В злополучных туфлях Маша вышла раз или два. Разлюбила еще тогда, на площади, в одночасье, будто они обманули ее, подвели. И неважно ей было, что пара уже другая.

Темно-вишневые туфли старшая дочь Нюша сносила, когда нога доросла. Младшая, Ксюша, ей до слез завидовала. Тем более, что несмотря на два года разницы ростом младшая сестрица старшую превзошла, а ступня все маленькая да маленькая. Вот незадача… Зато платья мамины сидели на ней чуть ли не лучше, чем на самой Маше. Поэтому младшенькой и запрещалось строго-настрого «шарить по чужим шкафам», а старшей – по обувным коробкам. Нюша соблюдала правило, Ксюша – нет.

– Уж если берешь что, так хотя бы запоминай, будь любезна, где и как висело. И в кого бы ты у нас такая беспечная?

– В тебя, мусичка, ну не ругайся, пожалуйста!

– Ох, подлиза! И задавака! Ну-ка, ну-ка? Подойди-ка сюда. Чем это ты надушилась, золотко?

А тюбик. Ну, тот самый тюбик с кремом редкого темно-вишневого цвета. Его так никогда и не распечатали. Да и не вспоминали о нем. Старшей дочке он был без надобности, чем-то подручным «шрамы» замазывала, как- то обходилась, а скорее всего и не знала о том, что есть такой в доме.

Маша наткнулась на тюбик случайно, на антресолях, полгода назад, во время ремонта. Призналась Антону, что плакала, вспомнив. Не то, чтобы заново драму переживала, да и не было никакой драмы, просто подумалось вдруг: как давно все это было.

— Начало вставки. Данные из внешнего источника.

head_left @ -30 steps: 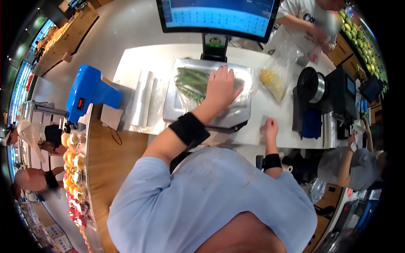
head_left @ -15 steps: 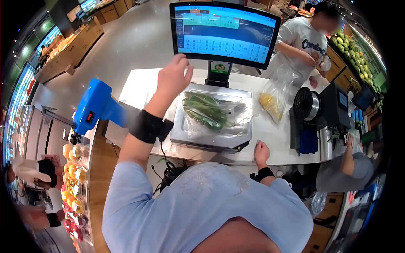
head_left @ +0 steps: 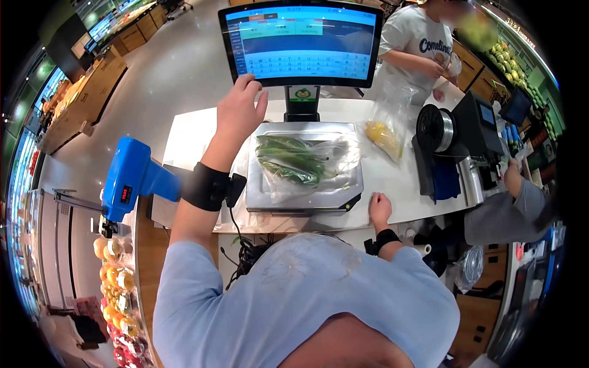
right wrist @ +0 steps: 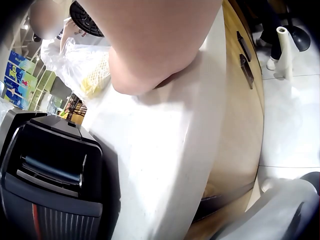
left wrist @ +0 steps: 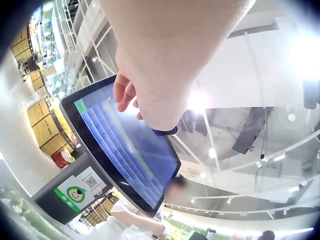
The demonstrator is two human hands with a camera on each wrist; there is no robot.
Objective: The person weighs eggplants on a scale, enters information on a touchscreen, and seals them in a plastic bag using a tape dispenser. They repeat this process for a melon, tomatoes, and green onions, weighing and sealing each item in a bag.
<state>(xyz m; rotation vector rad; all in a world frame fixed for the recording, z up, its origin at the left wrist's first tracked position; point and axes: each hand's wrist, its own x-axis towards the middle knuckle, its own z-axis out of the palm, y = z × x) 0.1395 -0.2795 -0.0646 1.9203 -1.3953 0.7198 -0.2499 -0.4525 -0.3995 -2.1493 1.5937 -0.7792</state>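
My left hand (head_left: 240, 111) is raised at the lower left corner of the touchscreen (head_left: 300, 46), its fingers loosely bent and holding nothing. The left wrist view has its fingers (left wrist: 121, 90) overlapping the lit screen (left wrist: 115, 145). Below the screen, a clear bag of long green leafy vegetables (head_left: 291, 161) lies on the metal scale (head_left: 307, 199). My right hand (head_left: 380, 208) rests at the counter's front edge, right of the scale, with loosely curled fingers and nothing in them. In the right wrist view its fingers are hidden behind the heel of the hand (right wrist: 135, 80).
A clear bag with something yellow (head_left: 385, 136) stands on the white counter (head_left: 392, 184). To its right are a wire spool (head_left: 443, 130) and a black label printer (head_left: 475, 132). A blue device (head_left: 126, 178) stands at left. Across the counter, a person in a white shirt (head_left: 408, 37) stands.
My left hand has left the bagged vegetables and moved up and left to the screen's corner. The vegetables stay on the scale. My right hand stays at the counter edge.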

– Антон, ты посмотри, он же каменный.

Пока Маша ворошила коробки с кинопленками и налаживала допотопный проектор, Антон Германович сходил в гастроном и вернулся с полудюжиной чешского пива отечественного производства, ожерельем сарделек, выдававших себя за чешские шпекачки – такую легенду им смастерил Кирсанов. Сардельки-шпекачки не подвели, пиво тоже, все получилось.

Память подсказывает Антону Германовичу, что пражане называют свой булыжник «кошачьими головами», и он отмечает с иронией, что отнюдь не впервые в жизни шагает по «головам», про себя усмехаясь явной двусмысленности.